WHAT THE TASK REQUIRES ▸ Only lines holding "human" are wanted; copy each of them from the records below.

[[ INPUT DATA open ]]

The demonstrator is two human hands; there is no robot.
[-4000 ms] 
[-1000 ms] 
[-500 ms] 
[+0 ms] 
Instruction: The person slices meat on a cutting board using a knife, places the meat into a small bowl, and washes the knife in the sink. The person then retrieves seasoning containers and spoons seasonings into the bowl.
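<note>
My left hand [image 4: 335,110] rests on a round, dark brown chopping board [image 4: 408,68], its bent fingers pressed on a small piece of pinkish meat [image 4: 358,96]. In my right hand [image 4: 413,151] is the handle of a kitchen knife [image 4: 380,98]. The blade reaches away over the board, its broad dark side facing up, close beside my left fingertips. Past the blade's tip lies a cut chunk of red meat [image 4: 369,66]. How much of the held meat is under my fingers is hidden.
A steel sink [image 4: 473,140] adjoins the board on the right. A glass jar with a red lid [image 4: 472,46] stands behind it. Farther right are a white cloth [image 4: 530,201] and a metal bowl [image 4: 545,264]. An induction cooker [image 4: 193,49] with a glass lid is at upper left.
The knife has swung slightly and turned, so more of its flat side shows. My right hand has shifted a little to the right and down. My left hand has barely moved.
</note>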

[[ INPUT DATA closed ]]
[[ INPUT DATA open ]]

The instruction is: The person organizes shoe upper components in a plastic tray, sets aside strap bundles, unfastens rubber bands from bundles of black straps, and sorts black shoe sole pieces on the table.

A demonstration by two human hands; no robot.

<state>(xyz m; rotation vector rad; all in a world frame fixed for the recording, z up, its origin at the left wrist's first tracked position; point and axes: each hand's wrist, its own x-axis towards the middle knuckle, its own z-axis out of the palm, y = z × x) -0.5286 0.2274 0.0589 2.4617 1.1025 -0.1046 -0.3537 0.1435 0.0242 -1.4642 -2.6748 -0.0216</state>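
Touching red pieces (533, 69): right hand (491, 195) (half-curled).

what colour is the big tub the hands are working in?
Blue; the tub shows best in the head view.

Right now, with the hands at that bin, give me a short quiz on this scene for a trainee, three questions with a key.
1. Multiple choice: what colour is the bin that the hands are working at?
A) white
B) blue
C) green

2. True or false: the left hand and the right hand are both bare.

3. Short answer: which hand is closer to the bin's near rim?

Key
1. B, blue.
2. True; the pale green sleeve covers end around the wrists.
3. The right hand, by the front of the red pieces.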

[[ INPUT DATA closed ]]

ANSWER BELOW ▸
The demonstrator is two human hands; there is no robot.
A demonstration by two human hands; no robot.

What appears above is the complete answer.